◆ What the exercise asks:
Work out how many lines below contain "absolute", then write only that number.

Dataset entries
══════════
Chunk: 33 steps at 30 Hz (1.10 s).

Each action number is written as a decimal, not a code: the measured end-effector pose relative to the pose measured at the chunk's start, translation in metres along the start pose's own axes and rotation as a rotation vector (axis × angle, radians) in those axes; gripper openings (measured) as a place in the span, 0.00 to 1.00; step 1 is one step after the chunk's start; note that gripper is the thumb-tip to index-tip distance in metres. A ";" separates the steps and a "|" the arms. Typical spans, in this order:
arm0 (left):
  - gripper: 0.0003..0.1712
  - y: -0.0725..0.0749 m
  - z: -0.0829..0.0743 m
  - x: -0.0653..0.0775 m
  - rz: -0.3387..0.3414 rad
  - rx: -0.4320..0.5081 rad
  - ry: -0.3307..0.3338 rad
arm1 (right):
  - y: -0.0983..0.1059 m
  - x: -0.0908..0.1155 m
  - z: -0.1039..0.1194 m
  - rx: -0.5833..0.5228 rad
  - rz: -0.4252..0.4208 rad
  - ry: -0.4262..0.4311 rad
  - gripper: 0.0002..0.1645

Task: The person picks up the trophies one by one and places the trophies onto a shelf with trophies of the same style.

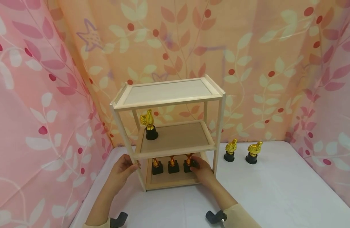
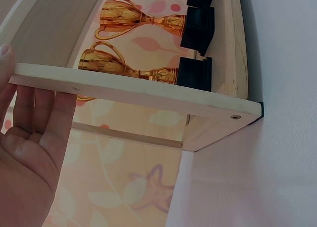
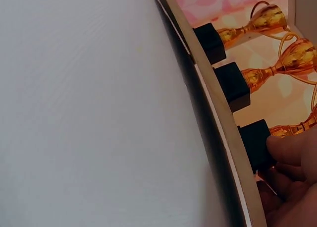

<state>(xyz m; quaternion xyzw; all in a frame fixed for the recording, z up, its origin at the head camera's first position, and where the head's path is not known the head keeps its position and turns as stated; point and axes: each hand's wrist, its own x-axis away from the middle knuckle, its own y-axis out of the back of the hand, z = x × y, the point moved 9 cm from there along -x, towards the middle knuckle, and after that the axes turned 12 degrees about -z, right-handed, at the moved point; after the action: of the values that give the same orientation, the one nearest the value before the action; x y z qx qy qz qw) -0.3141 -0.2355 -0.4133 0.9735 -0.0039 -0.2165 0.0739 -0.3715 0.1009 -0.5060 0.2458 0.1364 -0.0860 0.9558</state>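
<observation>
A wooden three-tier shelf [image 1: 175, 147] stands on the white table. On its bottom tier three gold trophy cups with black square bases stand in a row: the left cup [image 1: 157, 167], the middle cup [image 1: 173, 165] and the right cup [image 1: 188, 165]. My right hand [image 1: 204, 171] pinches the right cup's black base [image 3: 256, 145] between thumb and fingers. With thumb and fingers on either side, my left hand [image 1: 121, 171] holds the shelf's front left post [image 2: 133, 90]. The middle tier hides the tops of the cups in the head view.
A gold thumbs-up trophy [image 1: 150, 125] stands at the left of the middle tier. Two more such trophies, one nearer the shelf [image 1: 230, 150] and one further right [image 1: 253, 153], stand on the table [image 1: 277, 190]. Floral curtains [image 1: 249, 63] enclose the back and sides.
</observation>
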 end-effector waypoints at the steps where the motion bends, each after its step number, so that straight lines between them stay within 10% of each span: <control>1: 0.13 0.000 0.000 0.000 0.002 0.003 -0.001 | 0.000 0.000 0.000 -0.003 -0.002 -0.003 0.28; 16: 0.15 0.001 0.001 -0.001 -0.002 -0.002 0.024 | 0.020 0.008 0.035 0.079 0.025 -0.054 0.30; 33: 0.15 0.001 0.001 0.000 -0.014 -0.021 0.023 | 0.049 0.027 0.090 0.062 0.336 0.070 0.28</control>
<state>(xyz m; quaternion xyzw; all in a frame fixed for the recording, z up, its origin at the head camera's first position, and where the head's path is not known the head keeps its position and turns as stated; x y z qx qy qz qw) -0.3144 -0.2367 -0.4139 0.9751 0.0062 -0.2058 0.0826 -0.3152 0.0962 -0.4165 0.2972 0.1240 0.0795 0.9434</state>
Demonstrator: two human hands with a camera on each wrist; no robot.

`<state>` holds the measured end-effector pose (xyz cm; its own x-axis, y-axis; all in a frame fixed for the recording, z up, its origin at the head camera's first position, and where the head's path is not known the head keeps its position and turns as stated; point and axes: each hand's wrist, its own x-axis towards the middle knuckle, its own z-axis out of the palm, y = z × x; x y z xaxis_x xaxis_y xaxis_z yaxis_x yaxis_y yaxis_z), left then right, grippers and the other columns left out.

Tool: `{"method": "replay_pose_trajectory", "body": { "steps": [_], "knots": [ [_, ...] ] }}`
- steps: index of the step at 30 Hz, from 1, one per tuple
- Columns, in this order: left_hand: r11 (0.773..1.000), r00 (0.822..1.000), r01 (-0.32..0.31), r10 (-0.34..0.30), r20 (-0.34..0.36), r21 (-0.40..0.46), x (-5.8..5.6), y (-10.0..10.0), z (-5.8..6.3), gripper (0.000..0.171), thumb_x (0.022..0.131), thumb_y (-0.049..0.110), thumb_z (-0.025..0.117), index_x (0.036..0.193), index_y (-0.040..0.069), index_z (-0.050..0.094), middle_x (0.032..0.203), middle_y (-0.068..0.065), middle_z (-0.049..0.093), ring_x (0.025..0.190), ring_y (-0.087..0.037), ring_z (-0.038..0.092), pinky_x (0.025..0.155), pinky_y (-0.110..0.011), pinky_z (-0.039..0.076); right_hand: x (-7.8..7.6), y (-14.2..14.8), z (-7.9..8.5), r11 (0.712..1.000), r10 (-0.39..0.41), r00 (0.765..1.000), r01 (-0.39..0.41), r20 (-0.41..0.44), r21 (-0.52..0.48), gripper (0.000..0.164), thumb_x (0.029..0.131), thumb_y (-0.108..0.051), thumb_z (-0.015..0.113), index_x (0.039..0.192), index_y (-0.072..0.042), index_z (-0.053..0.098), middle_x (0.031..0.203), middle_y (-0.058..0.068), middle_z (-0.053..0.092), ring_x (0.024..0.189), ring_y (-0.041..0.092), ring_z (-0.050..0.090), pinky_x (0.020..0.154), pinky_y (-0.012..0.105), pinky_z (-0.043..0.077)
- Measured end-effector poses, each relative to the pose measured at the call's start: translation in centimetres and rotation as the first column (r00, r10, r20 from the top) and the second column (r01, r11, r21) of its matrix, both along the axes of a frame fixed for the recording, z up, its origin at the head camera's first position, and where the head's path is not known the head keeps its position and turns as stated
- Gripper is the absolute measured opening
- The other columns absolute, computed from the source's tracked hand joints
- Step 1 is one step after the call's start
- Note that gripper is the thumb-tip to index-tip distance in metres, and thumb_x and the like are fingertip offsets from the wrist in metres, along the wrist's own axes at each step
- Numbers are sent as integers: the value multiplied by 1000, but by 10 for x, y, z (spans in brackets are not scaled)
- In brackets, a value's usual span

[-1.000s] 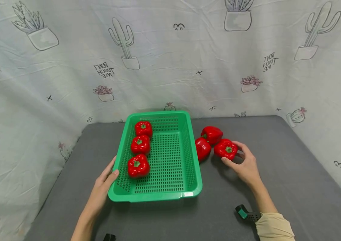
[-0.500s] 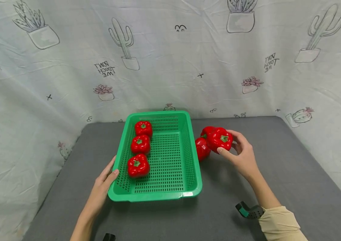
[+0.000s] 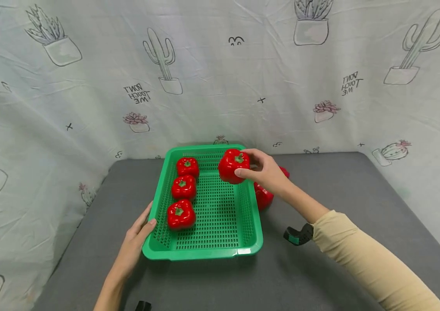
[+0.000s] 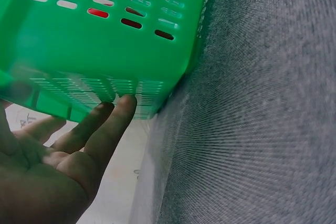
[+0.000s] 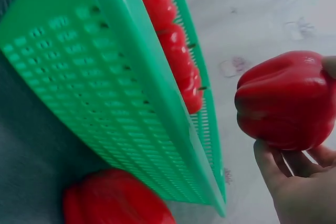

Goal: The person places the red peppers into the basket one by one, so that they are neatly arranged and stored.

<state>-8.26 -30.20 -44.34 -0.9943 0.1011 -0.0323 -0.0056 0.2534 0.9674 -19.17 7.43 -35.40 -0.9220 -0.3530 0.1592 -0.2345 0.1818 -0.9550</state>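
Observation:
My right hand [image 3: 264, 172] holds a red bell pepper [image 3: 232, 166] above the far right part of a green perforated basket [image 3: 200, 254]. In the right wrist view, this bell pepper [image 5: 286, 100] is raised beyond the basket's rim [image 5: 152, 77], with fingers under it and the thumb at its edge. The left hand [image 3: 133, 242] grips the basket's left side, thumb over the rim. Its fingers [image 4: 107, 129] touch the outer wall in the left wrist view. Inside the basket, three red bell peppers [image 3: 181, 214] stand in a row along the left, stems up.
Right of the basket, a red bell pepper [image 3: 263, 196] lies on the grey table [image 3: 321, 181]. Another bell pepper [image 3: 284, 172] is mostly hidden behind the right hand. A cactus-print cloth [image 3: 212, 108] hangs behind the table.
The right hand has lifted the bell pepper from the table and carried it left over the basket's right rim. The left hand stays on the basket.

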Motion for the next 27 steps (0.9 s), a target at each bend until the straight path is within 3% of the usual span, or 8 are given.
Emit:
{"method": "replay_pose_trajectory", "body": {
  "steps": [8, 13, 21, 27],
  "knots": [
    [1000, 1000, -9, 9, 1, -2, 0, 1, 0, 54, 106, 37, 47, 155, 40, 26, 156, 7, 28, 133, -18, 39, 92, -24, 43, -37, -20, 10, 996, 6, 994, 3, 107, -85, 58, 91, -26, 70, 139, -5, 48, 124, 10, 59, 113, 27, 54, 97, 48, 43],
    [1000, 1000, -9, 8, -7, -8, 1, -1, 0, 54, 106, 36, 46, 155, 39, 26, 157, 5, 27, 133, -19, 40, 92, -25, 43, -52, -31, 4, 1000, 12, 990, -11, 142, -10, 56, 90, -30, 72, 136, -6, 52, 121, 9, 61, 110, 25, 56, 93, 43, 46],
    [1000, 1000, 27, -26, -9, 9, 5, -5, 3, 54, 106, 35, 45, 156, 38, 24, 158, 2, 25, 132, -23, 42, 91, -28, 46, -57, -48, -21, 992, 36, 989, -52, 144, 111, 65, 88, -34, 75, 140, -5, 48, 122, 6, 60, 112, 22, 55, 93, 42, 46],
    [1000, 1000, 28, -27, -13, 13, 10, -8, 7, 53, 106, 34, 46, 156, 37, 26, 157, 1, 26, 131, -23, 43, 91, -28, 46, -58, -54, -28, 978, 44, 996, -58, 74, 202, 66, 87, -36, 76, 139, -5, 50, 117, 3, 61, 106, 20, 57, 89, 40, 49]
  ]
}}
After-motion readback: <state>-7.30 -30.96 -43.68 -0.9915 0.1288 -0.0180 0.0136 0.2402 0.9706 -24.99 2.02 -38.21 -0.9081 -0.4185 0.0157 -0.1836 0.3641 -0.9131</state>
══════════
◆ Exercise solution:
2